More American dipomats and their families are planning to return to China in the wake of the Covid-19 pandemic, but they will not be receiving a warm welcome from the country’s government when they arrive, nor is it clear when they will be able to travel.
When China’s Foreign Ministry was told of Washington’s plan to allow US consular officials to return to reopen its consulates across China, it said they could re-enter the country but they would have to cool their heels in quarantine for 14 days.
While Beijing agrees that US envoys and emissaries should retain their diplomatic immunity, China’s public health authority insists no one is immune to the highly contagious novel coronavirus, and that the nation must not expose itself to the risk of returning Americans infecting the local population.
It has been reported that at least two China-bound chartered flights that were to carry US diplomats to Shanghai and Tianjin have been delayed indefinitely, after Beijing insisted that anyone entering the country must self-isolate for two weeks and that diplomats would not be spared.
Washington has reportedly failed to reach an agreement with Beijing regarding how diplomats will be received, as Beijing has refused point-blank to relax its stringent health screening and quarantine rules that have been imposed on all arrivals since February.
Reuters quoted US ambassador to China Terry Branstad as saying that two such flights set to depart for Shanghai and Tianjin on July 8 and 10, respectively, had been put on hold and that no dates would be fixed unless the two countries can negotiate an arrangement.
Chinese Foreign Ministry spokesperson Zhao Lijian said on Thursday that Beijing would accord courteous and equitable treatment to all foreign representatives. He also revealed that his ministry had already “fast-tracked procedures” and helped a “plane load” of US diplomats to return to China at the end of May, without confirming if they had all been quarantined upon arrival.
On his Weibo account, Zhao also took a swipe at Washington’s call for China to be more hospitable, saying if US President Donald Trump wants Americans to feel more welcome elsewhere, he should “make America well again,” alluding to the alarming resurgence of the respiratory disease across the country.
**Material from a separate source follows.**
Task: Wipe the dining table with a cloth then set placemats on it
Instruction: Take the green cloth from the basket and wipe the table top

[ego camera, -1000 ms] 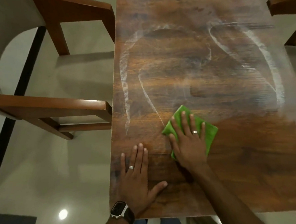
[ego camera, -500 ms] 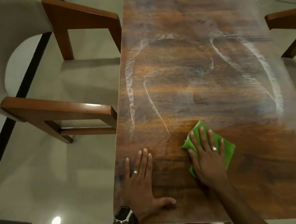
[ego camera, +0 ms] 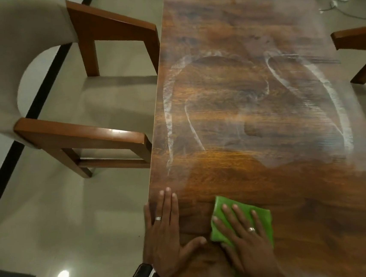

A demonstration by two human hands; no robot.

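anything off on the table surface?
Yes: whitish curved streaks loop across the middle of the table, like smeared residue not yet wiped. The right hand presses the green cloth flat near the front edge, short of them. No damage shows.

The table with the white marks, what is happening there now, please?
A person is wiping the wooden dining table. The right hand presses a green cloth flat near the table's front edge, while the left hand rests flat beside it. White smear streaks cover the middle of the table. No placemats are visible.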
But other posts on Weibo noted that when the first batch of about 60 US diplomats flew into Tianjin at the end of May, they were immediately flanked by more than 150 paramedics in hazmat gear, who whisked them to a fully-enclosed facility on the tarmac to collect their saliva samples. These Americans then spent more hours than their flight to China waiting in a partitioned lounge before Chinese doctors could given them a clean slate and allow them to leave.
Hong Kong’s Ming Pao daily also revealed that Beijing had insisted all Americans must submit DNA samples for nucleic acid testing before entering China.
A Chinese diplomat who is posted to Mexico City told Asia Times on the condition of anonymity that his colleagues at the Foreign Ministry’s North America division said the US State Department had already deferred to Beijing’s demands that all diplomats be tested for the virus upon their arrival.
“Beijing has an upper hand in this tug of war as Washington pulled some 1,300 diplomats and their family members out of China in January and February, and most of them are still waiting to return, but Beijing mandated Chinese diplomats to remain in the US throughout these months when Covid-19 tore through many states. This means Washington has little ways to retaliate since not too many Chinese people will need to enter the US,” said the diplomat.
US diplomats already in China wonder if they will be “taken hostage” as a vengeful Beijing mulls countervailing measures after being on the receiving end of US tirades against its handling of Covid-19 outbreaks and the imposition of a controversial national security law on Hong Kong.
It is also said that Washington’s embassy in Beijing, whose personnel have long been stretched thin, is dispatching people to consulates in several cities across China to maintain essential services. The move comes after Beijing’s latest threat to impose visa restrictions on US politicians over the Hong Kong issue, which has further dimmed hopes of any immediate reinforcements from the US.
Washington’s consulate in Wuhan, Covid-19’s original epicenter, remains closed according to local media, but several US government employees have already returned to the city.